According to what Israel has observed, people who are active on social media and advocate for their political views tend to share a very skewed version of their opinions that don’t tell the whole story.
"The people who post and reshare political things on social media are the people who have views more at one end of the other and this is even more important, the things that get reshared most widely are not about positions on issues but are about negative views of people on the other side. So we’re really increasing our negativity toward other people through social media," Israel continued.
"And then, finally, just our own minds have cognitive biases that mean that we are focusing on things that support our own views, we’re dismissing and ignoring things that contrast with our views so we’re getting a very narrow slice of reality and also, our minds tend to see people who disagree with us as being ill-informed or misinformed and also as being sort of questionable morally. And these are just ways that our minds work. I think about them as a flaw in our operating system. As human beings, our brains just don’t always see things objectively and clearly and so all of these things are skewing it so that what we’re perceiving is this world in which everything is very extreme and the people who disagree with us, we think that they’re awful people," Israel said.
Don’t let fear win
Uncertainty in correlation to the economy, disease and especially politics can lead anyone to experience stress and anxiety and fuel their fear of the unknown.

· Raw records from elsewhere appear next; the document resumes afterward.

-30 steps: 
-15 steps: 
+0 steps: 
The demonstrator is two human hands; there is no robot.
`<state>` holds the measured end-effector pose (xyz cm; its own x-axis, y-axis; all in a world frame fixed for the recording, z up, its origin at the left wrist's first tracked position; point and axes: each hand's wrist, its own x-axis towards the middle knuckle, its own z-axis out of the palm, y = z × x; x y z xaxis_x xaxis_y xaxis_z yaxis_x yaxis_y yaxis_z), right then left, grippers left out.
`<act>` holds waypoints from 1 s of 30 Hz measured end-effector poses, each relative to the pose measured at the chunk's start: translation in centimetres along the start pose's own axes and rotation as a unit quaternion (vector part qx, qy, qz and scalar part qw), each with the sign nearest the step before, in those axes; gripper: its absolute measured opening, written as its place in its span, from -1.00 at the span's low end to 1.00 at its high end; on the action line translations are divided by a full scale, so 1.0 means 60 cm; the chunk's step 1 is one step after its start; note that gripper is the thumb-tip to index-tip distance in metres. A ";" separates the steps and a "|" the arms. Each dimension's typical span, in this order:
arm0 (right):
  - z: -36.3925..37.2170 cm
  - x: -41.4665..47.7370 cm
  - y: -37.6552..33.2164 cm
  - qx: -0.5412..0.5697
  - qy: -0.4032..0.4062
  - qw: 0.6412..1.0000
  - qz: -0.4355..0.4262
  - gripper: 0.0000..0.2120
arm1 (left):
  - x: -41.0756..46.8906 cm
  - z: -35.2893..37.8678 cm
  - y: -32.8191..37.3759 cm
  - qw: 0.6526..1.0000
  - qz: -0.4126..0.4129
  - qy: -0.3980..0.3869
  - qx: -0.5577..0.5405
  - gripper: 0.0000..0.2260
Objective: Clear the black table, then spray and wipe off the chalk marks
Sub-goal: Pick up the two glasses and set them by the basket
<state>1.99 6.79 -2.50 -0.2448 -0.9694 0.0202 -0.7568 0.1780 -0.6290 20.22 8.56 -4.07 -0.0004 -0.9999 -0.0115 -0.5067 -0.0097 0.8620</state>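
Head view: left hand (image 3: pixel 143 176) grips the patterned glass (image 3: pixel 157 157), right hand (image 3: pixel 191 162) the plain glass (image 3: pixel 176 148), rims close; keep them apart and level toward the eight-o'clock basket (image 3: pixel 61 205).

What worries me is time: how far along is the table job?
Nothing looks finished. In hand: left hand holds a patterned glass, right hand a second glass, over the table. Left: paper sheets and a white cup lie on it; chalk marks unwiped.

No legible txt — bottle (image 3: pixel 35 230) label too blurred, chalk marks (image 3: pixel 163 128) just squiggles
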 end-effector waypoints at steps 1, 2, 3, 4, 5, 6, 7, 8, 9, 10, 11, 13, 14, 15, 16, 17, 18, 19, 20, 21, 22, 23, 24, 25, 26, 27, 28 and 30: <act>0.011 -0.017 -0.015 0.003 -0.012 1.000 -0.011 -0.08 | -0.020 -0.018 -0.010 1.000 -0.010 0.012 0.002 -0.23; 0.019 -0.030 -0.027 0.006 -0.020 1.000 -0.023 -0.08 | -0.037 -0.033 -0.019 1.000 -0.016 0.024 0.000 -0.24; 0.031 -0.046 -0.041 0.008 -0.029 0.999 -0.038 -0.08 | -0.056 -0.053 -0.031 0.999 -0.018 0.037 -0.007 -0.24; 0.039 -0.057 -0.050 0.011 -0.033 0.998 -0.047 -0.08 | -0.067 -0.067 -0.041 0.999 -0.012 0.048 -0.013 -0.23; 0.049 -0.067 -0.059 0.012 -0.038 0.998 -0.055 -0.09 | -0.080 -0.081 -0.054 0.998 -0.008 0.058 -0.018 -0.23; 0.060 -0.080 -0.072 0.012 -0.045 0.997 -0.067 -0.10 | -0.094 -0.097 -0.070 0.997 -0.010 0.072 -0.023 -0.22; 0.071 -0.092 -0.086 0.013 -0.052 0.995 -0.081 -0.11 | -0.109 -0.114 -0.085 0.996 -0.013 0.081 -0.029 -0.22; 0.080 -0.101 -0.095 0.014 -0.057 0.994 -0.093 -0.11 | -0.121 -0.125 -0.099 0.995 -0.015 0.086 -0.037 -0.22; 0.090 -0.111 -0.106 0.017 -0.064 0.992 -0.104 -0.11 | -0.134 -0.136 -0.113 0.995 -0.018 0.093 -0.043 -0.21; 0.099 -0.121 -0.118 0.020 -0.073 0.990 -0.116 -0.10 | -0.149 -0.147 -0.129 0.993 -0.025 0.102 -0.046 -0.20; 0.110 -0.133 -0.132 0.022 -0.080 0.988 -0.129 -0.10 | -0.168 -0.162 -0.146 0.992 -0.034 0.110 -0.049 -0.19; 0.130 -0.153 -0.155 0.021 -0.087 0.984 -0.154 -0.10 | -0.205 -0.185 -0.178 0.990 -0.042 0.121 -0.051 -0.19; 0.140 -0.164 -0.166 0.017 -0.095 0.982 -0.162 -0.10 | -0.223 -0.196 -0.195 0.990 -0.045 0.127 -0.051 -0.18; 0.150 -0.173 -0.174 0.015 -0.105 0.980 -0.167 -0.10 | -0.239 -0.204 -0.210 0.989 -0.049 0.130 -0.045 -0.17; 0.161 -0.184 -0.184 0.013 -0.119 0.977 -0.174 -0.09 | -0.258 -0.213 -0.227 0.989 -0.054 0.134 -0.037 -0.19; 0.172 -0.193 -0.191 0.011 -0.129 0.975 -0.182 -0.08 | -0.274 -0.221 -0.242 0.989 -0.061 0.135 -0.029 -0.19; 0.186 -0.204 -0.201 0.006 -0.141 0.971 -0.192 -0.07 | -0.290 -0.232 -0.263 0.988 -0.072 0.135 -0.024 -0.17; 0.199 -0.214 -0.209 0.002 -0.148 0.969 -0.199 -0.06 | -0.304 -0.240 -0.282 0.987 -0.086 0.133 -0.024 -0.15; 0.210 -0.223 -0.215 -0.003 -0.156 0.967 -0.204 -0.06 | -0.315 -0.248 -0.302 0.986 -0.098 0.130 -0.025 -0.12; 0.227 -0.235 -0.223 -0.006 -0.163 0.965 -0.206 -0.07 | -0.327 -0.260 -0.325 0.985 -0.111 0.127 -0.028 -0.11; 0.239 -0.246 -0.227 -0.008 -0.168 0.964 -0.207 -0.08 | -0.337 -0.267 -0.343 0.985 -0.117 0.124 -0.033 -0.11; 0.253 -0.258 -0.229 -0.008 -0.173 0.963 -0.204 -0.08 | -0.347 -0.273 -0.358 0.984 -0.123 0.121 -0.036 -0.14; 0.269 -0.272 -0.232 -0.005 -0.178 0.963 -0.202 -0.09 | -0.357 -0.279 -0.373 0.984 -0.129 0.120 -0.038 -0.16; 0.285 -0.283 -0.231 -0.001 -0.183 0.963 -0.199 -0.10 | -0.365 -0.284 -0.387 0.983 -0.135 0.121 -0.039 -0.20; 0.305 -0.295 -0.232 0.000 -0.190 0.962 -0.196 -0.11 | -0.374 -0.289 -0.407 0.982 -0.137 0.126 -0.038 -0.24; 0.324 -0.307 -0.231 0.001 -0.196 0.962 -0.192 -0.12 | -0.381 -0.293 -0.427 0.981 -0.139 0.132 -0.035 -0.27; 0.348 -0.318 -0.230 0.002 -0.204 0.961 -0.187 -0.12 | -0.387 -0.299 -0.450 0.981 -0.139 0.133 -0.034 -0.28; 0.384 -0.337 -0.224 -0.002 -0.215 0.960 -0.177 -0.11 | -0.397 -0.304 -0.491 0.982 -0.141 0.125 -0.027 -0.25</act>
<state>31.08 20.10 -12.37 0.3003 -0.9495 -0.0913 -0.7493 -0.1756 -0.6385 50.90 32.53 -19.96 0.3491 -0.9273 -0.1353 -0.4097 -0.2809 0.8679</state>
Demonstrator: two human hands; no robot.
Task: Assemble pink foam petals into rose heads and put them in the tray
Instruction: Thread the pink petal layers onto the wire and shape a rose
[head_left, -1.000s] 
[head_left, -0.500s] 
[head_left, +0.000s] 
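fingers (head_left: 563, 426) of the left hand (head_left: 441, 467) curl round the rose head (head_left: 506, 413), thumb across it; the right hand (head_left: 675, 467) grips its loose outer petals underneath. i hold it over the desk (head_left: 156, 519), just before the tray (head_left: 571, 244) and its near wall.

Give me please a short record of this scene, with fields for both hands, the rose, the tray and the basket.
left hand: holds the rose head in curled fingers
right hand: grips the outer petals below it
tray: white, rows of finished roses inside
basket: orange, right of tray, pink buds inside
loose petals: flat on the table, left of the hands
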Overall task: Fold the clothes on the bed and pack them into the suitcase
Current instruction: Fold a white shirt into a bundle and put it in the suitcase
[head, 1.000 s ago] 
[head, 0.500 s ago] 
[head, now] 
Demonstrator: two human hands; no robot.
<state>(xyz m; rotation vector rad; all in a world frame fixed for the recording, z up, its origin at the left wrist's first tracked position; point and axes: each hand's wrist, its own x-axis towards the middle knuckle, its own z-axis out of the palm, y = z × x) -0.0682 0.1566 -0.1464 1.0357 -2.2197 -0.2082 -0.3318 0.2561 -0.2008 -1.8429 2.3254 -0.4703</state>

"Fear can be a good reason to mobilize you to do things but unfortunately, when fear is uncontrolled, unbridled, it leads to reduced immune response," Adamse said. So a person is at risk of actually becoming more susceptible to illness. "So people kind of set themselves up to get sick."
"The political climate has been highly polarized. This polarization, no matter which side of the aisle you’re on, people have a major emotional investment in the outcome," said Adamse.
"This is more pronounced, especially during election times. When it gets closer, the stakes are higher so anxiety increases." Adamse explained. "Whoever wins, it’s a disaster for the other side and that gives people anticipatory anxiety which is a fear of what might be coming down the road."
Regardless of that fear of uncertainty, Adamse stressed that people still need to live life and let go during appropriate times.
"We need to continue to live our lives. Psychologically, if we paint ourselves into a corner, we’ll become psychologically vulnerable and physically vulnerable," Adamse added.
Giving yourself a goal to not engage and take part in a hobby or spending time with loved ones can help you forget your worries and fears for a while, according to Israel.
"We somehow need to hold in our minds both the idea that elections are important and they have consequences and it’s important to participate in them, and at the same time the other side is not necessarily how we’re seeing them. And particularly in terms of who the other people who are supporting a politician or a ballot measure. The people who are voting a certain way are not necessarily in opposition to who we are as people," Israel added.
This story was reported from Los Angeles.